### [EXERCISE INSTRUCTIONS]
Copy out all lines bearing the word "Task" from the listing below.

### [DATA SECTION]

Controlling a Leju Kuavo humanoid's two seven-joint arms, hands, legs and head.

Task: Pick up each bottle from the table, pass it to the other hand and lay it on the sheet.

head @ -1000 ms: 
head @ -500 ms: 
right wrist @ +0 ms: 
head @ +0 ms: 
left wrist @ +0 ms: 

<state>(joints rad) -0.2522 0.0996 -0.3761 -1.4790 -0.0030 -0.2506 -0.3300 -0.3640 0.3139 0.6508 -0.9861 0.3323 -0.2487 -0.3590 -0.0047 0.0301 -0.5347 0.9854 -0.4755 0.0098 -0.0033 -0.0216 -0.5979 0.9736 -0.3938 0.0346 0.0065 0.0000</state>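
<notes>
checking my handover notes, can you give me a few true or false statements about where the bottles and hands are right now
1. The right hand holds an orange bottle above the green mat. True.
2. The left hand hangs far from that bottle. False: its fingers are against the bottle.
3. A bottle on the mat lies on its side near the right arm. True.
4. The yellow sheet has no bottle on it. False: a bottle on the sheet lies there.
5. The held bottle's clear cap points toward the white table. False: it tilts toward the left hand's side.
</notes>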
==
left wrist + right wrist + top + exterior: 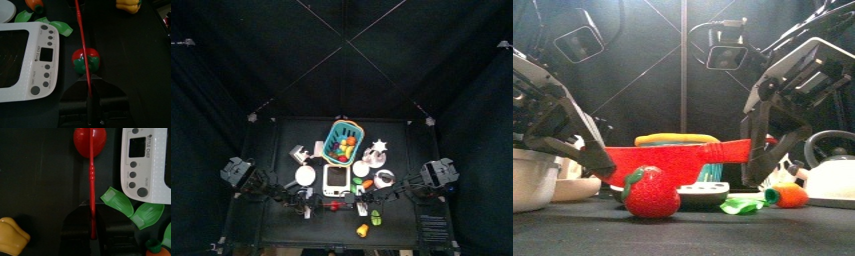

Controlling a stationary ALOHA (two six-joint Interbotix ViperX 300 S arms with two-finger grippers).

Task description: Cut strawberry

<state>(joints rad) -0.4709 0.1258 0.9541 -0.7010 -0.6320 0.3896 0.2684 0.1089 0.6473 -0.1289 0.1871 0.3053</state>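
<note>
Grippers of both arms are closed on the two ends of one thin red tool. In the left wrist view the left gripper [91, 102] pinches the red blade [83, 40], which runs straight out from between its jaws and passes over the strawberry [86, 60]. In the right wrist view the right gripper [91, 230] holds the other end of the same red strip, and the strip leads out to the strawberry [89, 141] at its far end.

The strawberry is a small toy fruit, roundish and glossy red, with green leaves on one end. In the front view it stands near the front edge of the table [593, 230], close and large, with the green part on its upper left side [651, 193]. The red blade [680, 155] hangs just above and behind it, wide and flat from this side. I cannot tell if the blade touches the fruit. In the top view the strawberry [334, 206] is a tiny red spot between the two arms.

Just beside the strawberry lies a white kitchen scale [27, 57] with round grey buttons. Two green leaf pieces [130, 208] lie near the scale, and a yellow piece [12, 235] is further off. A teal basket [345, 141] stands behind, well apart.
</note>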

### [PROBLEM SOLUTION]
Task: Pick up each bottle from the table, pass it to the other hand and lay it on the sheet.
Task description: Cut strawberry

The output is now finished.